Write the entries below again, precisely as they appear.
DATA FOR THIS EXERCISE: Begin
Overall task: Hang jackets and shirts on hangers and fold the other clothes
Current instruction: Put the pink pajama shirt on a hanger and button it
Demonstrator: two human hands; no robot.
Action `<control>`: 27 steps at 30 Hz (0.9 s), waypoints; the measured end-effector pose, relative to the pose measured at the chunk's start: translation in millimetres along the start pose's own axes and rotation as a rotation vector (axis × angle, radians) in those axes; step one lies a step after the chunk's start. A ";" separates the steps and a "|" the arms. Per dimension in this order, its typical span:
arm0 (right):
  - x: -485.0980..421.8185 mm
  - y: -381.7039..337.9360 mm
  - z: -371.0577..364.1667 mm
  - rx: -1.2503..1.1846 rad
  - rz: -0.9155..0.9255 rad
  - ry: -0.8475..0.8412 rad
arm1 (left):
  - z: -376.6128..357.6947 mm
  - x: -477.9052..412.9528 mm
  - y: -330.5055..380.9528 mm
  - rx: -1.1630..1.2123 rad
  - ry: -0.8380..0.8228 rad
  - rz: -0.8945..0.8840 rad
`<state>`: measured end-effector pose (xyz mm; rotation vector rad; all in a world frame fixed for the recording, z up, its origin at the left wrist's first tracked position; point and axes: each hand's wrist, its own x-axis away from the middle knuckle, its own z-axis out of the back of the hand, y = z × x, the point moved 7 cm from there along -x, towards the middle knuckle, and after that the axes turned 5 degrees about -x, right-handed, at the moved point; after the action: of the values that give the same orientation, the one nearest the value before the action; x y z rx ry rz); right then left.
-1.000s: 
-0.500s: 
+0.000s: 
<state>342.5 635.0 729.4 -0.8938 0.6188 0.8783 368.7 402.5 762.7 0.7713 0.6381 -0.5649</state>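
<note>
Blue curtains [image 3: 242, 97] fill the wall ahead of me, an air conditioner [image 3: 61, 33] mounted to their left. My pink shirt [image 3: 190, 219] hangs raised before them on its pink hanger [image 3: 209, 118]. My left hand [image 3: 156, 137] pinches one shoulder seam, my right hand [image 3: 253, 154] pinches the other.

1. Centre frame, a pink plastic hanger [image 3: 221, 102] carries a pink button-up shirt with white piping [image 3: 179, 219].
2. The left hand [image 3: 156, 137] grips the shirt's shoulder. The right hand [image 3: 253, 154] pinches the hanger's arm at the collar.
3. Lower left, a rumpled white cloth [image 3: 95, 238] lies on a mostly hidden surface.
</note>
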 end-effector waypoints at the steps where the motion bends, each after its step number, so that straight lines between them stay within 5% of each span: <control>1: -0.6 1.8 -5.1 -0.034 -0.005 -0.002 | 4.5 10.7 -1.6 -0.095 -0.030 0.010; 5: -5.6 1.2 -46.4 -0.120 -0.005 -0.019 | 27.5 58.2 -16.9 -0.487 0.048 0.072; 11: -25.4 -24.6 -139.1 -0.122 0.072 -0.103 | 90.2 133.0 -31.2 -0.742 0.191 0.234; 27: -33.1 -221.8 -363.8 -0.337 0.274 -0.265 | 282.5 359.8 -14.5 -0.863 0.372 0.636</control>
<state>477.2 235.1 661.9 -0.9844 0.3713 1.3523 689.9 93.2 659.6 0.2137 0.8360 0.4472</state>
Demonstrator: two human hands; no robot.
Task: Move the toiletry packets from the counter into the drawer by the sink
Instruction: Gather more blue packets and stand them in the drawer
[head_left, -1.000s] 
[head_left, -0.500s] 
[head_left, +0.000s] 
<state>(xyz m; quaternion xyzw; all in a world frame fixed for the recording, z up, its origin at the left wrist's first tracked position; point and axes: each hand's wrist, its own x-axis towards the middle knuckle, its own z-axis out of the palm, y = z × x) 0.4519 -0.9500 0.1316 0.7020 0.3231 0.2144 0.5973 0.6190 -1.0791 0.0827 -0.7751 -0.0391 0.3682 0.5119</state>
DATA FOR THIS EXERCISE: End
**RESPONSE AREA:**
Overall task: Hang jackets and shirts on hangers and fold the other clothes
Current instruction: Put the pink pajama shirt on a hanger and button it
Demonstrator: two human hands; no robot.
Action `<control>`: 27 steps at 30 Hz (0.9 s), waypoints; the measured end-effector pose, relative to the pose measured at the chunk's start: translation in millimetres along the start pose's own axes and rotation as a rotation vector (axis × angle, radians) in those axes; step one lies a step after the chunk's start. A ";" separates the steps and a "|" the arms. Per dimension in this order, its typical span:
arm0 (right):
  - x: -485.0980..421.8185 mm
  - y: -381.7039..337.9360 mm
  - z: -371.0577..364.1667 mm
  - rx: -1.2503..1.1846 rad
  - rz: -0.9155..0.9255 rad
  - ry: -0.8475..0.8412 rad
arm1 (left):
  - z: -376.6128..357.6947 mm
  - x: -477.9052..412.9528 mm
  - y: -330.5055..380.9528 mm
  - rx: -1.1630..1.2123 rad
  - ry: -0.8380..0.8228 rad
  - rz: -0.8945..0.8840 rad
`<state>`: measured end-effector pose (xyz mm; rotation vector rad; all in a world frame fixed for the recording, z up, its origin at the left wrist's first tracked position; point and axes: each hand's wrist, its own x-axis away from the middle knuckle, its own z-axis out of the back of the hand, y = z × x, the point moved 7 cm from there along -x, towards the middle knuckle, and after that the axes turned 5 degrees about -x, right-handed, at the moved point; after the action: of the values that give the same orientation, the one nearest the value before the action; x y z rx ry rz); right then left.
-1.000s: 
-0.500s: 
+0.000s: 
<state>342.5 635.0 729.4 -0.8938 0.6188 0.8783 368.7 402.5 762.7 0.7713 0.6381 -0.5649</state>
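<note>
Blue curtains [image 3: 242, 97] fill the wall ahead of me, an air conditioner [image 3: 61, 33] mounted to their left. My pink shirt [image 3: 190, 219] hangs raised before them on its pink hanger [image 3: 209, 118]. My left hand [image 3: 156, 137] pinches one shoulder seam, my right hand [image 3: 253, 154] pinches the other.

1. Centre frame, a pink plastic hanger [image 3: 221, 102] carries a pink button-up shirt with white piping [image 3: 179, 219].
2. The left hand [image 3: 156, 137] grips the shirt's shoulder. The right hand [image 3: 253, 154] pinches the hanger's arm at the collar.
3. Lower left, a rumpled white cloth [image 3: 95, 238] lies on a mostly hidden surface.
</note>
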 end-effector waypoints at the steps where the motion bends, each after its step number, so that straight lines between them stay within 5% of each span: <control>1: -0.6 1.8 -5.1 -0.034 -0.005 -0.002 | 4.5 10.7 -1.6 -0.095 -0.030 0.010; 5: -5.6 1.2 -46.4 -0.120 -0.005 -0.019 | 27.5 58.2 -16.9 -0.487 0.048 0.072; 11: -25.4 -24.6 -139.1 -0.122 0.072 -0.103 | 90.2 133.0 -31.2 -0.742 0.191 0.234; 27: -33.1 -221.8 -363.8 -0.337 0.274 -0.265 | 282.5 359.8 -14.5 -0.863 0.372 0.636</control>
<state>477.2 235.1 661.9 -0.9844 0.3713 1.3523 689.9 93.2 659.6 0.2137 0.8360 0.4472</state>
Demonstrator: two human hands; no robot.
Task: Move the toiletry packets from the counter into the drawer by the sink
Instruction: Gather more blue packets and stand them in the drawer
[head_left, -1.000s] 
[head_left, -0.500s] 
[head_left, +0.000s] 
<state>(xyz m; quaternion xyzw; all in a world frame fixed for the recording, z up, its origin at the left wrist's first tracked position; point and axes: each hand's wrist, its own x-axis towards the middle knuckle, its own z-axis out of the palm, y = z × x) 0.4519 -0.9500 0.1316 0.7020 0.3231 0.2144 0.5973 0.6190 -1.0791 0.0827 -0.7751 -0.0391 0.3682 0.5119</state>

This concludes the response.